Vossa excelência o prefeito de Campos Clodoaldinho, apesar dos alertas das autoridades e reticencias de alguns vereadores, manteve a micareta de Campos para o dia 25 de março de 1996. As pessoas continuavam ficando cegas. Uma boa quantidade de mulheres, sobretudo, as mulheres estavam ficando cegas. O vereador da oposição Austeclínio Souza foi até a prefeitura questionar a decisão:
- Vossa excelência parece que não pensa no povo. Argumentou o vereador.
- Penso sim amigo vereador. Penso tanto que vou manter os empregos de dezenas de pessoas que vão trabalhar no carnaval. Fora o comercio que vai faturar bastante com a quantidade de turistas que virão para Campos. Tudo bem, temos um problema, mas, a vida continua.
- Rapaz, teu povo está ficando cego e a gente não sabe o que é. Isto não te toca o coração não? O prefeito Clodoaldinho coçou a garganta e disse:
- Temos um problema ético aqui! Mas se perguntarmos as pessoas o que elas querem, com certeza elas escolhem a micareta. Não adianta Austeclínio, seu argumento não se sustenta. Austeclínio deixou a prefeitura e foi para a rádio local falar do prefeito.
Enquanto isso, Jorge preparava a porção mágica de Tupynajé. O dia 23 estava chegando e a lua estava boa para fazer magia. As ervas foram colhidas e secadas na sombra como manda a tradição e as pembas foram consagradas no pentagrama do fogo. A pólvora também foi consagrada no pentagrama do fogo. A cabaça foi lavada com as ervas de Ogum. Tudo estava pronto para o dia 23. Jorge ativa seu espelho mágico para ver o acampamento de Irshu. No espelho, ele viu um portal debaixo da ponte do Tourão. O rio Jabiberi entrava no portal e desaparecia. Jorge viu também um trono a Barfomet bem no centro do acampamento de Irshu. O trono era protegido por dois demônios. Ventania e Maria Quitéria. Aos pés de Barfomet estava posta uma mesa com bonecos de lama com espetos encravados nos olhos. Havia ao todo 27 bonecos. O bruxo residia numa pequena caverna de pedras as margens do rio. Do outro lado, as águas do rio eram turvas e infestadas de piranhas famintas. O bruxo trabalhava a lama negra do rio e consagrava os bonecos ao seu ídolo. Jorge viu o arraial de Irshu. Estátuas de diferentes deuses pagãos foram dispostas em forma de círculo. No centro do círculo estava disposto seu pentagrama de operações. Era um pentagrama aberto riscado no chão com carvão em brasa dentro dos sulcos que formavam suas linhas. Era um pentagrama goético. Invertido. Sua cabeça ficava disposta para o cardeal sul e seus pés para o norte. Os braços apontavam para o leste e para o oeste. Tudo isso viu Jorge em seu espelho mágico e ficou muito transtornado: “Esta será uma missão muito delicada”. Disse o mago a si mesmo.

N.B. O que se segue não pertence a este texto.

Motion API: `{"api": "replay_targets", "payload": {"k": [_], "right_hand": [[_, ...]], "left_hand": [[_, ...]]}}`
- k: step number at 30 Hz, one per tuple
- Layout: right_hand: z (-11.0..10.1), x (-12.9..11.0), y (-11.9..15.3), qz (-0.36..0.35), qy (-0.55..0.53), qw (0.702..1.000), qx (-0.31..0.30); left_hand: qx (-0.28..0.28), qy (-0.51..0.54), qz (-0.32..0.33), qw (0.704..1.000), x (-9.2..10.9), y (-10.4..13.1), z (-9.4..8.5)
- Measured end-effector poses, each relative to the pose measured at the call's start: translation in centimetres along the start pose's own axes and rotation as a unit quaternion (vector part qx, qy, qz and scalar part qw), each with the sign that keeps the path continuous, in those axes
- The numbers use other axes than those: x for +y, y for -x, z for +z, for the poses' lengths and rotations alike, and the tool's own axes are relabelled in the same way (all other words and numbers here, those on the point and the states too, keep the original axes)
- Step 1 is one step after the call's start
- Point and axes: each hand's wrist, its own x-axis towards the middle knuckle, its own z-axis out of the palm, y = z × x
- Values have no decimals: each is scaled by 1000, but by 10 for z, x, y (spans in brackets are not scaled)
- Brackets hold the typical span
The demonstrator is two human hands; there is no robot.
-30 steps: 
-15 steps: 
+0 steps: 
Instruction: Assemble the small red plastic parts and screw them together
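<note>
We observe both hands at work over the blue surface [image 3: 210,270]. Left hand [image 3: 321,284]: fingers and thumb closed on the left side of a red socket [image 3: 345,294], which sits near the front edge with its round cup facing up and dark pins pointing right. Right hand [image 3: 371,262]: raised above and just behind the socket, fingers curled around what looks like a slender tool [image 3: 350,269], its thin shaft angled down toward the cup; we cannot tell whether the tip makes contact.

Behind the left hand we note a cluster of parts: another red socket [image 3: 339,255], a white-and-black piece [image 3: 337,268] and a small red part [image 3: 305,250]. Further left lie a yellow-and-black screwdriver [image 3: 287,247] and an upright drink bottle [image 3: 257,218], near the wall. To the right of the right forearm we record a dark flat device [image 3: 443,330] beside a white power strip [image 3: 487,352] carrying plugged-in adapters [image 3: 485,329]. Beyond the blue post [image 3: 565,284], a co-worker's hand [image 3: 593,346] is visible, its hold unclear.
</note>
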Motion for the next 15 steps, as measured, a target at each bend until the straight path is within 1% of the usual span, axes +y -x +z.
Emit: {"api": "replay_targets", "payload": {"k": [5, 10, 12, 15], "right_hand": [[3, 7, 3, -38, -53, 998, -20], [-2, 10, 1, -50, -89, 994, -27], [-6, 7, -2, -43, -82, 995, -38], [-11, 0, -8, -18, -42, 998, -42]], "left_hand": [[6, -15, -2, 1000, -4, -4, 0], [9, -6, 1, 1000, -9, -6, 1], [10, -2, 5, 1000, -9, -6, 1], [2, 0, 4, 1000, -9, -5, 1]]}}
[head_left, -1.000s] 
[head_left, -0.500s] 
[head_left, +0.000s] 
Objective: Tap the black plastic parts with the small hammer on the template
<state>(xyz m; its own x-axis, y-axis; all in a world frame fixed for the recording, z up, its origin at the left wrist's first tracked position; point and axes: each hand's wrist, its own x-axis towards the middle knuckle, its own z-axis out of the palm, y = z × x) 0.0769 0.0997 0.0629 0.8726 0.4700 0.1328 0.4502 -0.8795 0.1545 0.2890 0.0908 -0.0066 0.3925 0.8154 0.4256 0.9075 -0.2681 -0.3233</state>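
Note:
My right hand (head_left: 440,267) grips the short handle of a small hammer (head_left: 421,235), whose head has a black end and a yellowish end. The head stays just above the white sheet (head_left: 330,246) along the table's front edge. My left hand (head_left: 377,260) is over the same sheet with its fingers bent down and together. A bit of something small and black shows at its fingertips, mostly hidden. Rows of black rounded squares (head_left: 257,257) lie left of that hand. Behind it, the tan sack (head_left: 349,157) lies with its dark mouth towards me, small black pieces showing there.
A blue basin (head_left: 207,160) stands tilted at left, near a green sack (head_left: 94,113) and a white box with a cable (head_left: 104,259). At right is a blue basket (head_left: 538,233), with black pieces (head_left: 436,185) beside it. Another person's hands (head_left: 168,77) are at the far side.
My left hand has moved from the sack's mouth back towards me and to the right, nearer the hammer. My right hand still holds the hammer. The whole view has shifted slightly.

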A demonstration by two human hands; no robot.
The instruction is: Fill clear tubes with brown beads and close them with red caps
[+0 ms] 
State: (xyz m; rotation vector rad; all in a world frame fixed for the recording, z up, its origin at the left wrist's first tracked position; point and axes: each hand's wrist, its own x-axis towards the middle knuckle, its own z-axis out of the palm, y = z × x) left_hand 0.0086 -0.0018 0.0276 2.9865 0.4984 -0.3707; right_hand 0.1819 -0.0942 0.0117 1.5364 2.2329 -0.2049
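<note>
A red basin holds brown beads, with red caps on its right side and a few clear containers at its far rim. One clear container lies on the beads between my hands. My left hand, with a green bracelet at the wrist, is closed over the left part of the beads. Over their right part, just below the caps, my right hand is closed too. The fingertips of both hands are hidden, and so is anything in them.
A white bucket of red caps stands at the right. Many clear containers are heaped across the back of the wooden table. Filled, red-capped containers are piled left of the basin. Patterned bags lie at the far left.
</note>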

Clodoaldinho preparava a festa do dia 25 de março. Seis bandas foram convidadas para o evento. A mídia de Aracaju viria fazer a cobertura. A TV Navegantes daria toda cobertura a micareta:
- Vossa excelência tem alguma preferência pela colocação das câmeras. Digo, como alguma que filme bem sua pessoa. Perguntou o técnico da emissora.
- Eu quero câmeras em toda a avenida. Quero que a cidade seja bem vista. Agora, no palanque quero uma que pegue a mim e meus convidados, é claro. Disse Clodoaldinho ajeitando-se na cadeira.
- O senhor sabe que a empresa faria a cobertura do seu jeito. Mas, assim personalizado o senhor vai ter que arcar com o ônus. Continuou o técnico.
- Não tem problema. A prefeitura cobrirá todas as despesas. Concluiu o prefeito.
O dia 23 de março chegou. Jorge se preparou com banhos de ervas sagradas e defumação. Vestiu seu roupão de mago e caminhou na direção do Tourão. No caminho. Caboclos de Umbanda apareceram para o animar e confortar: “Eu sou Urubatão da Guia. Estou ao seu lado”. “Eu sou Arranca Toco. Estou ao seu lado”. Muito confortado o mago de Campos chegou ao rio. Era a hora de chamar Oxumarê. Jorge aponta sua baqueta para as águas do rio e diz: “Arroboboi Oxumarê” três vezes. O redemoinho de água se forma diante dele e lentamente a figura de um homem negro vestido com as cores do arco-íris sai da água. Nesse momento um vento forte sopra no lugar. Oxumarê aponta a mão direita na direção da ponte e um portal se abre dando passagem ao mago. Dentro do arraial Jorge estava em corpo astral com sua espada em uma mão e a cabaça na outra. Ele encontra Irshu ocupado com os bonecos de barro. Nem Ventania nem Quitéria o viram entrar. Irshu de repente percebe a presença de alguém e pergunta quem é. Jorge nada reponde. Ele acende o pavio da cabeça e joga-o na direção do mago negro. Com a explosão Irshu fica como que paralisado. Ele se mexia na tentativa de fazer algum movimento em defesa própria, mas, a porção o neutralizou. Jorge pega a espada e corta seu braço astral direito enrolando-o num saco. Em seguida Jorge destrói os bonecos de lama. Na volta, seu Ventania se opõe a Jorge, contudo Oxumarê envia uma cobra alada que o fere na perna esquerda paralisando-o. Jorge sai do arraial e segue na direção de Oxumarê que o aguarda com o braço estendido para ele:
- Vejo que teve sucesso em sua missão. Agora trabalhe o braço para quebrar as forças de Irshu. Disse o Orixá do arco-íris.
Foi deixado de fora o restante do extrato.